Task data:

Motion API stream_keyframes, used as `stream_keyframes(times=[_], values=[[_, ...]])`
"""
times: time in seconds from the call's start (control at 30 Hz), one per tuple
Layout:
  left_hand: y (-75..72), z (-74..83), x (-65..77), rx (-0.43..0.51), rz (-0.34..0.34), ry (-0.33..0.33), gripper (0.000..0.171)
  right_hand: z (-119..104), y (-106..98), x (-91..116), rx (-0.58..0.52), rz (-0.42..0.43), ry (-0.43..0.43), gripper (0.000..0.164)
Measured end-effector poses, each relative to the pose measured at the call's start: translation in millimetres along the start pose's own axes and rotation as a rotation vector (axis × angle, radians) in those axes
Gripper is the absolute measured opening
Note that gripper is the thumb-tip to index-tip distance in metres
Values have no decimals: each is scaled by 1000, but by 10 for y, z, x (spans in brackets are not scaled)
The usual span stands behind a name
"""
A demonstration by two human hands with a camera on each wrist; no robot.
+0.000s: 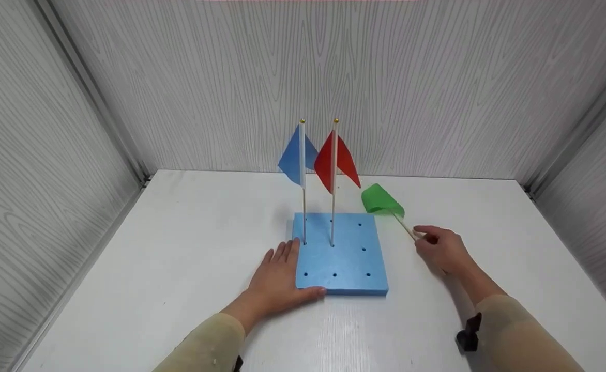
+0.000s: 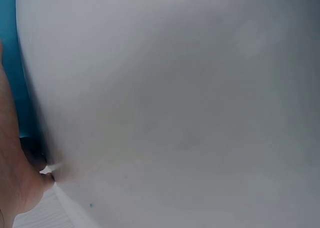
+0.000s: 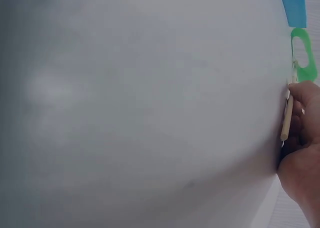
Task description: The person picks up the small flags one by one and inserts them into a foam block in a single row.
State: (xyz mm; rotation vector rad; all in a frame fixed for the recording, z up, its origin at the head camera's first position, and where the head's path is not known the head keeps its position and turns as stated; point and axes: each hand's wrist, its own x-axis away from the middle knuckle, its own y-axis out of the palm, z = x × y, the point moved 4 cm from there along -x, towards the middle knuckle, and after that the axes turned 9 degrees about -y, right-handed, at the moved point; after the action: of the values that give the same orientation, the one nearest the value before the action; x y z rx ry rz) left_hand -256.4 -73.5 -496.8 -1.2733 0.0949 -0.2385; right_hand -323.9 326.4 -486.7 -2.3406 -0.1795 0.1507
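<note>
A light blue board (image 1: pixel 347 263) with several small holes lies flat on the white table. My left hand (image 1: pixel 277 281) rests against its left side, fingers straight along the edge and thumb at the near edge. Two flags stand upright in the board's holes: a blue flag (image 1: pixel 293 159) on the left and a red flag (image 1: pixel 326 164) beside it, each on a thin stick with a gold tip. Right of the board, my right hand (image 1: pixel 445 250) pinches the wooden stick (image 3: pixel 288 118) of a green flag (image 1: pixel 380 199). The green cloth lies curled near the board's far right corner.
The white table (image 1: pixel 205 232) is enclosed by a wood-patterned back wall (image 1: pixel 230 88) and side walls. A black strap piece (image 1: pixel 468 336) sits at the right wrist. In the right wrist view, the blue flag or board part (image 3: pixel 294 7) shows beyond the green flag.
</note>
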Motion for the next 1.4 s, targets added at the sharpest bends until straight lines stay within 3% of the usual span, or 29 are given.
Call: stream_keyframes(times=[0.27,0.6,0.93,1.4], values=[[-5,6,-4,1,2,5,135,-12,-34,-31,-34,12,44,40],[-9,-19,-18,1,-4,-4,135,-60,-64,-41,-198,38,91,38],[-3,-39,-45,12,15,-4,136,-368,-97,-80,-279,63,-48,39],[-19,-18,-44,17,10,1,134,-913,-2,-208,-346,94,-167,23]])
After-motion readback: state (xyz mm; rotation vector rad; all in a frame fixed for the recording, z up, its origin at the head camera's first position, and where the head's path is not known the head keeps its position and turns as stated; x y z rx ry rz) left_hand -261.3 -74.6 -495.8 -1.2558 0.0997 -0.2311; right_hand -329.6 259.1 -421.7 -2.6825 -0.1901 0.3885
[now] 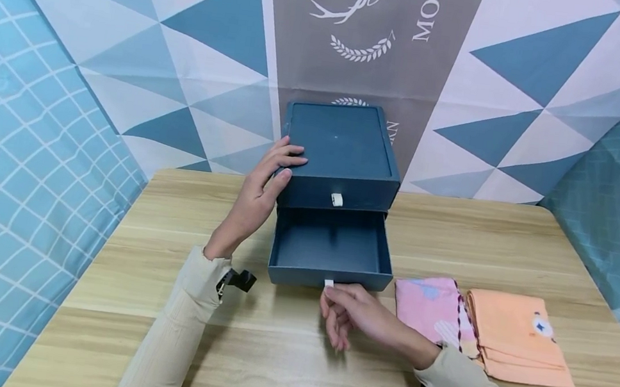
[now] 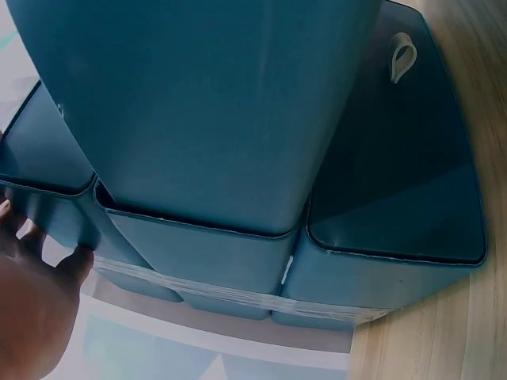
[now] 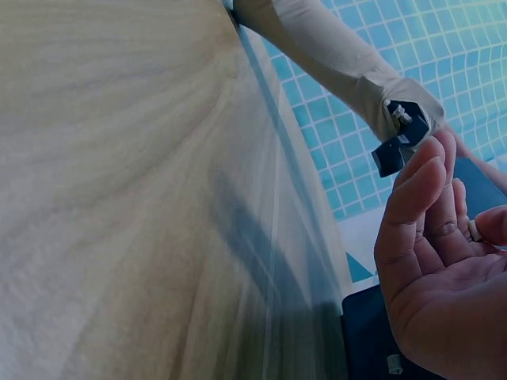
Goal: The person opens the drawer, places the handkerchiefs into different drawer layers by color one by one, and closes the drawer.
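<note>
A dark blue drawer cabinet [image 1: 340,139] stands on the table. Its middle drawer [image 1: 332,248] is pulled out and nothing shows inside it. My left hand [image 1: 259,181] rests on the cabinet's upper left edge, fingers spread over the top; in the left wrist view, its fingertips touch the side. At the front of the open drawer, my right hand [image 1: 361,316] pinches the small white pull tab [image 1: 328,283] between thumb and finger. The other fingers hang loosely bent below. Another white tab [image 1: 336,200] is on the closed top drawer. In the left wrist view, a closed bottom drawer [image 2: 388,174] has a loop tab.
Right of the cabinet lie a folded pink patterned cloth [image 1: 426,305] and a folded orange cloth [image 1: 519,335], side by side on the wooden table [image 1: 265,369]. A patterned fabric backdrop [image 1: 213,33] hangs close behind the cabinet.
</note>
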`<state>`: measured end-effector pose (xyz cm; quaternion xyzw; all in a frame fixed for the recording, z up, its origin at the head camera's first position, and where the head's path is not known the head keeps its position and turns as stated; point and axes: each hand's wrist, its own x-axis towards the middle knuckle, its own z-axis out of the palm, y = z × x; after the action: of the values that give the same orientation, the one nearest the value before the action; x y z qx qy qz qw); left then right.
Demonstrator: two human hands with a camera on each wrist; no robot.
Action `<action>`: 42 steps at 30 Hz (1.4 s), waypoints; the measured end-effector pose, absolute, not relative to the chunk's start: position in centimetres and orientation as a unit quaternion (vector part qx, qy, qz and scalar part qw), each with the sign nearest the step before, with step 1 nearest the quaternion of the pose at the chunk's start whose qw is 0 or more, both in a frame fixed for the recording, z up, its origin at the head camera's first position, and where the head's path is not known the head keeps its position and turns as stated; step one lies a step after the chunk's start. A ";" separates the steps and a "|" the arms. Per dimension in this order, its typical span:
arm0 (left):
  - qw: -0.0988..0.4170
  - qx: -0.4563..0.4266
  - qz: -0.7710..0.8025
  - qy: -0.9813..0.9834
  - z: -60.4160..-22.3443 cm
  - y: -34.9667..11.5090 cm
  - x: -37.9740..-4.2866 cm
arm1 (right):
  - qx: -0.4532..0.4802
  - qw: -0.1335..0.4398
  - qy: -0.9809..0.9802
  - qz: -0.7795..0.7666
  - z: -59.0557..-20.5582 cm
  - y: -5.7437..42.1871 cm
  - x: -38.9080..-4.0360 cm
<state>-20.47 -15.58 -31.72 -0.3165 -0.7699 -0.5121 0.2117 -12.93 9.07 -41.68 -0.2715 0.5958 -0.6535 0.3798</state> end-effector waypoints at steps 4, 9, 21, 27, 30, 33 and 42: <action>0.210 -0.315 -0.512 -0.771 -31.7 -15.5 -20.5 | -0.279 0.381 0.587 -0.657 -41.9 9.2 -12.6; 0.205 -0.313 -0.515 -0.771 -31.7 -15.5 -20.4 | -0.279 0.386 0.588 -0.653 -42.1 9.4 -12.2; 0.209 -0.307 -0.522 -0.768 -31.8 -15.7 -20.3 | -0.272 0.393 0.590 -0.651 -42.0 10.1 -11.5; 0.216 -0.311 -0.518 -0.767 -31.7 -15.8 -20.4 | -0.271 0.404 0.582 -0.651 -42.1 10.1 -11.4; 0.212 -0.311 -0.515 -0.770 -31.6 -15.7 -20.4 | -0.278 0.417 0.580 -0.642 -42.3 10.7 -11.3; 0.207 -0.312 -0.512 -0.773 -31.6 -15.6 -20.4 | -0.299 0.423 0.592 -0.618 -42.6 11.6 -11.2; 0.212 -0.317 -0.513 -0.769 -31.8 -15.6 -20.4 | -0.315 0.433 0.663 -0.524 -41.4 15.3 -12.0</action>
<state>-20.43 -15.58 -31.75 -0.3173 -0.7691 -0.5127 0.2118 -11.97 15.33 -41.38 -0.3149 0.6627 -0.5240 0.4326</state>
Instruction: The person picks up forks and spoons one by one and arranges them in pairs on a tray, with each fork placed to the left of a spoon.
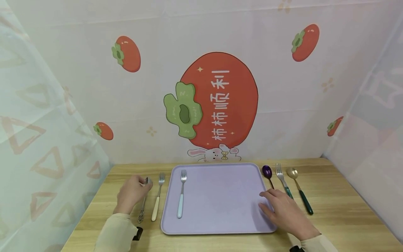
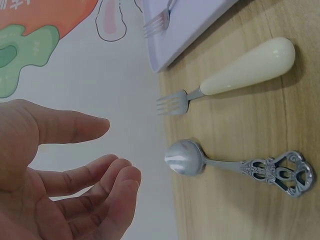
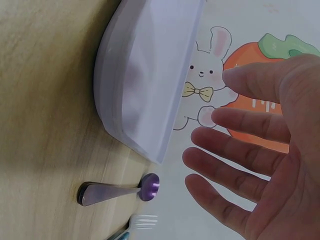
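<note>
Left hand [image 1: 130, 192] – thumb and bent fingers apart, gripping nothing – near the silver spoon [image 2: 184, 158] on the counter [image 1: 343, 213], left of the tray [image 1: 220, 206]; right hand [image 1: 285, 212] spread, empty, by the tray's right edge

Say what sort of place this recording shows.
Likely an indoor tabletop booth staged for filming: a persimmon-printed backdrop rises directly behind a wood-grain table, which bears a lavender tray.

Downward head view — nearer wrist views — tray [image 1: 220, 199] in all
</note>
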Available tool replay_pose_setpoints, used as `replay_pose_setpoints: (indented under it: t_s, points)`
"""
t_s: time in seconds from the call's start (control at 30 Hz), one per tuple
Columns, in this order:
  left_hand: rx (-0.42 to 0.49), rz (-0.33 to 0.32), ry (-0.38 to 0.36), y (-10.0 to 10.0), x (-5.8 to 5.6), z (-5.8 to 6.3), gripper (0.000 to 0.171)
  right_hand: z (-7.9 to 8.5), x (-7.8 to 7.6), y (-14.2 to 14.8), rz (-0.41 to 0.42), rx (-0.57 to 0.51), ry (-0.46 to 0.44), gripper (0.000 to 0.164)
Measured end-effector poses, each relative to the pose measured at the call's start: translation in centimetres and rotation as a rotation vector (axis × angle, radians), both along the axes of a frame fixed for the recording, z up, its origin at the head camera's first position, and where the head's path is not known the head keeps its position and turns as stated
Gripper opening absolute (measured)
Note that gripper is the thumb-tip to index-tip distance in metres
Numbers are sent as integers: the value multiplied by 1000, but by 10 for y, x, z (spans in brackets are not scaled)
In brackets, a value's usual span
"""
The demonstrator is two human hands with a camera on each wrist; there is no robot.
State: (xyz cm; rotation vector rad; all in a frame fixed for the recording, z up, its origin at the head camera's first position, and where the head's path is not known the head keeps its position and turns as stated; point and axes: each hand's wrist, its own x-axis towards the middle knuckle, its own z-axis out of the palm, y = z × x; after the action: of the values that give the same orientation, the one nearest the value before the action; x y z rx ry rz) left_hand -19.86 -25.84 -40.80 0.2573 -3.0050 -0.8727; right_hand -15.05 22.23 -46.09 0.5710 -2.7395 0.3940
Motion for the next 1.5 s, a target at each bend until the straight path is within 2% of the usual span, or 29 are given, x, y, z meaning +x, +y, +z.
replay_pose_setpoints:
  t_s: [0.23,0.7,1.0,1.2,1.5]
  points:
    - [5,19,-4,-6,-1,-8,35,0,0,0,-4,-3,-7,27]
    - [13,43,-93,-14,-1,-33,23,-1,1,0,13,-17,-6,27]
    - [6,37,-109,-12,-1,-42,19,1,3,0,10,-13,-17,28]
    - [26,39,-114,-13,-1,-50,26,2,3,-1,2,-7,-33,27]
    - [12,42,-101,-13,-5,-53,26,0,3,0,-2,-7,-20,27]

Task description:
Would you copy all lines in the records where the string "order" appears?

Problem solution:
Action `<action>`: 42 steps at 30 Hz (1.4 s), waypoints; the measured end-effector pose, absolute, not relative to the chunk's start: position in centimetres and orientation as a unit quaternion (vector part qx, qy, qz and scalar part qw), each with the sign nearest the step before, with step 1 nearest the quaternion of the pose at the chunk's start whose qw is 0 or more, both in a frame fixed for the recording, z up, its origin at the head camera's first position, and where the head's path is not known the head keeps its position and turns as stated; step one lies a step after the chunk's start. A ";" separates the steps and a "|" the arms. Per dimension in this order, its typical span:
Columns, in this order:

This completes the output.